# Task item:
Which lines of the records contain "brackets"? Collect every one of them.

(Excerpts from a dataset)
##########

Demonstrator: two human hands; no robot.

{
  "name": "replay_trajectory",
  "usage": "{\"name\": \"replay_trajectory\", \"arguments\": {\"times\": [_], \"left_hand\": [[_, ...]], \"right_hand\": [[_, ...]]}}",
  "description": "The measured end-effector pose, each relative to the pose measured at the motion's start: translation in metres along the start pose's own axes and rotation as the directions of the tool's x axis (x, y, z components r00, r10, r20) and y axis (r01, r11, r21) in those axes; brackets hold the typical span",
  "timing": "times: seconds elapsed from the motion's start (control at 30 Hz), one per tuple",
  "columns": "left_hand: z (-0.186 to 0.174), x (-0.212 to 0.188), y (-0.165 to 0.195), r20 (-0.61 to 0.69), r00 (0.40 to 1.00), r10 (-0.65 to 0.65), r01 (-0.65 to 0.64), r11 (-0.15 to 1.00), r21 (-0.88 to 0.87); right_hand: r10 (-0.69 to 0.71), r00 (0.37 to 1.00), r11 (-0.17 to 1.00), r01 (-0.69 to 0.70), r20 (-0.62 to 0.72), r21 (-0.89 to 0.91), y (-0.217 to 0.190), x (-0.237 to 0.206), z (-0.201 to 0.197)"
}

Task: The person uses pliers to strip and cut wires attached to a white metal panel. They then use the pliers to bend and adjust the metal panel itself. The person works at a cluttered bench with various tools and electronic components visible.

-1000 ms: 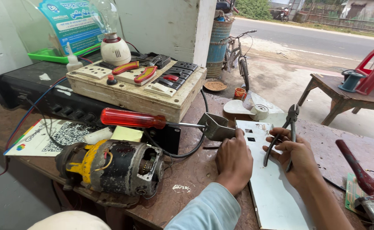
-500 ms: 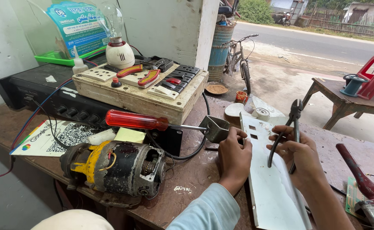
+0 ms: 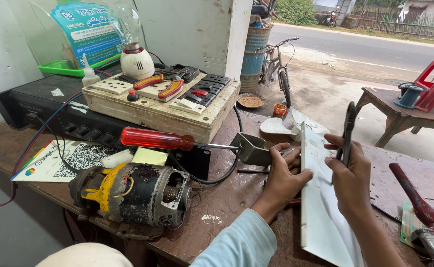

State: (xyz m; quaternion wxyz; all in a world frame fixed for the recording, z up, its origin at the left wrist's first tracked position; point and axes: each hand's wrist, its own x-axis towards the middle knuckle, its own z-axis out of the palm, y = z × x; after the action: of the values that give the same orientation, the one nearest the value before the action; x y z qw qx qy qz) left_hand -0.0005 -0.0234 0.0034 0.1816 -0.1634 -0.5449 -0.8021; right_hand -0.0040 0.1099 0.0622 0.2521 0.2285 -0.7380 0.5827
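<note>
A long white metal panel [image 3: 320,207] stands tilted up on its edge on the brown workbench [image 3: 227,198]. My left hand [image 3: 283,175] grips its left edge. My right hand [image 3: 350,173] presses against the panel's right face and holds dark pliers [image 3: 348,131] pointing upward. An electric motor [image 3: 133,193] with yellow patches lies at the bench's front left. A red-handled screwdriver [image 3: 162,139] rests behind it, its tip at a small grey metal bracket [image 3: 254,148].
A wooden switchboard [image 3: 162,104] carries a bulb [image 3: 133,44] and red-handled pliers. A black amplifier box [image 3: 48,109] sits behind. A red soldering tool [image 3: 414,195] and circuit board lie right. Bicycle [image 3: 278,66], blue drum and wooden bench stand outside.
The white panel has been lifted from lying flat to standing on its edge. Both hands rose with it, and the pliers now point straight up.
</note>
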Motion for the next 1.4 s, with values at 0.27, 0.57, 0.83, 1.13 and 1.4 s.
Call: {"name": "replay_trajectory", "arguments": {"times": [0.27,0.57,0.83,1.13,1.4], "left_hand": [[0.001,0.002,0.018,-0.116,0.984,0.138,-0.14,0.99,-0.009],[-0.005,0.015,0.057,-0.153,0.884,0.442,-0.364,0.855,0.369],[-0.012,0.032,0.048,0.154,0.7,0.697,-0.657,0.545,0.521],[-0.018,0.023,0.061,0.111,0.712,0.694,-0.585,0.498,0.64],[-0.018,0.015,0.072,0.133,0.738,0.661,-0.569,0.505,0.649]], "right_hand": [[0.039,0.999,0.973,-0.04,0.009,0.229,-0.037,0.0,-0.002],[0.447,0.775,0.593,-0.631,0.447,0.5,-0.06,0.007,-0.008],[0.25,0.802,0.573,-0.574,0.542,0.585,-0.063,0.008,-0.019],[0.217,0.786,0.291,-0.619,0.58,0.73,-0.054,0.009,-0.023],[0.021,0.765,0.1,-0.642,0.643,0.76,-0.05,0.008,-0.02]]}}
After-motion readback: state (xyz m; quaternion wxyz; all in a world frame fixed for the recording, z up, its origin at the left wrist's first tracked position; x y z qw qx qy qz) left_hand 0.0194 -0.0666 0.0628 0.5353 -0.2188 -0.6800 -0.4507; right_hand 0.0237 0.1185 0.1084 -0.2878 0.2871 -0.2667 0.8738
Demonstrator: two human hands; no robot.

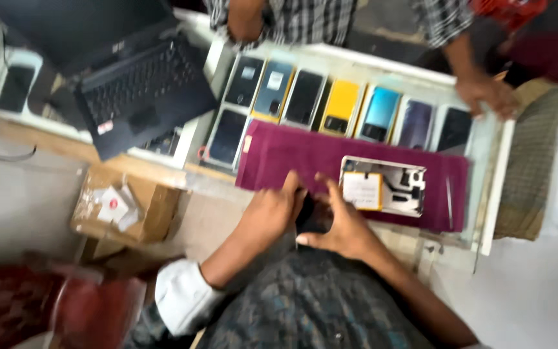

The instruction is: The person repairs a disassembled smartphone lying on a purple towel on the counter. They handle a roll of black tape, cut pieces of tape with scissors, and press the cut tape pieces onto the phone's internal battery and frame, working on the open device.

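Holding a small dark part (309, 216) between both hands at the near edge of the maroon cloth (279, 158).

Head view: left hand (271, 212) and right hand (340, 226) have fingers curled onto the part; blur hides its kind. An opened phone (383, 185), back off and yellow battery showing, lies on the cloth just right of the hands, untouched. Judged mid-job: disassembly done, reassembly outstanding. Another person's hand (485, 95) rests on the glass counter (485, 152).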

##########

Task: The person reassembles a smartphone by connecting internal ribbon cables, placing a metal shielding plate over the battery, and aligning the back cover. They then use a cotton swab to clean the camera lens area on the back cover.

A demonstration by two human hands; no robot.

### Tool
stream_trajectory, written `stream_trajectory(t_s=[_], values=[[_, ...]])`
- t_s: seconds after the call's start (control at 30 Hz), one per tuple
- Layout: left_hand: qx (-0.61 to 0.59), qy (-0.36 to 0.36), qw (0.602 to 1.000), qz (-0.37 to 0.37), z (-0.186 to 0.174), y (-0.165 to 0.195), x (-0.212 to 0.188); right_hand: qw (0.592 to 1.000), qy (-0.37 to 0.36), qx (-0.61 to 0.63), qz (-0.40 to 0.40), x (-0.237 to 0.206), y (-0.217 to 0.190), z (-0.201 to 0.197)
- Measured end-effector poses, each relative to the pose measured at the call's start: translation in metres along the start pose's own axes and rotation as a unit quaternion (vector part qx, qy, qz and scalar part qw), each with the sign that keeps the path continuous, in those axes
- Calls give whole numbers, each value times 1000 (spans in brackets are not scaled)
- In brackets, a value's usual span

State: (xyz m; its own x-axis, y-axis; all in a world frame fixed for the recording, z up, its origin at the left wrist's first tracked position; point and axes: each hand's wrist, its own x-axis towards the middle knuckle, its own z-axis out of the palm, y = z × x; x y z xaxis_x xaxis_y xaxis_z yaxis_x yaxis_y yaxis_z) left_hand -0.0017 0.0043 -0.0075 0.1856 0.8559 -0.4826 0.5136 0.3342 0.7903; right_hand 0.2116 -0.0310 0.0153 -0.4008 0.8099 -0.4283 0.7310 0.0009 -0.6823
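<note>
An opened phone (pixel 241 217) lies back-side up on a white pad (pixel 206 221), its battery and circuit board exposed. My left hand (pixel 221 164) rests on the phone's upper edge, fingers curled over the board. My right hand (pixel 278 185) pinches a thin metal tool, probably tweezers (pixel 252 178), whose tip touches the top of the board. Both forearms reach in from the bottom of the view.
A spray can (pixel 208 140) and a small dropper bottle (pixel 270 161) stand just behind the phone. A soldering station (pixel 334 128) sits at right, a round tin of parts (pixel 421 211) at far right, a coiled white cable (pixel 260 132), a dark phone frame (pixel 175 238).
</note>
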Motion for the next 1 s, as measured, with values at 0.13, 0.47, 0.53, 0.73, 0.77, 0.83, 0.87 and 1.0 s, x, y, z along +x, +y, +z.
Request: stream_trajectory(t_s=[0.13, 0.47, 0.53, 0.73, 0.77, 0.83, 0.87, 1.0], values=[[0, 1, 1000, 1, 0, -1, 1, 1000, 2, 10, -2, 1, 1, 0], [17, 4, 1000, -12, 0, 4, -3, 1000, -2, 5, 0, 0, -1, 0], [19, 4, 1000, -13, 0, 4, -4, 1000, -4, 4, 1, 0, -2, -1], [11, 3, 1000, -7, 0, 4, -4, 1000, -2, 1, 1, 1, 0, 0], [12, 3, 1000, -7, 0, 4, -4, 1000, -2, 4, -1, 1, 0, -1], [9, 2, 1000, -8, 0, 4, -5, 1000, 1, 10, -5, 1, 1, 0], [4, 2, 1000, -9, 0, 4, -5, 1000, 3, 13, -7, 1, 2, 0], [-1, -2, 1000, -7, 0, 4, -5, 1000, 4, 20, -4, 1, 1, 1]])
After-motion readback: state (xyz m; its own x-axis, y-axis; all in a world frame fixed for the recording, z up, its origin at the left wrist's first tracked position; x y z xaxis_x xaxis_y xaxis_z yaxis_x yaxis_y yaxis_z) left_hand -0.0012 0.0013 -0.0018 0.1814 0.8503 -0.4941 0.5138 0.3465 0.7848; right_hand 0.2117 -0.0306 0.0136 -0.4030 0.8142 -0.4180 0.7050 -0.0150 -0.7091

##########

# Expected answer:
  "description": "The measured end-effector pose, each relative to the pose measured at the motion's start: translation in metres along the start pose's own axes and rotation as the directions of the tool's x axis (x, y, z components r00, r10, r20) and y axis (r01, r11, r21) in those axes; brackets hold the typical span",
- Calls give whole numbers, each value times 1000 (spans in brackets are not scaled)
- In brackets, a value's usual span

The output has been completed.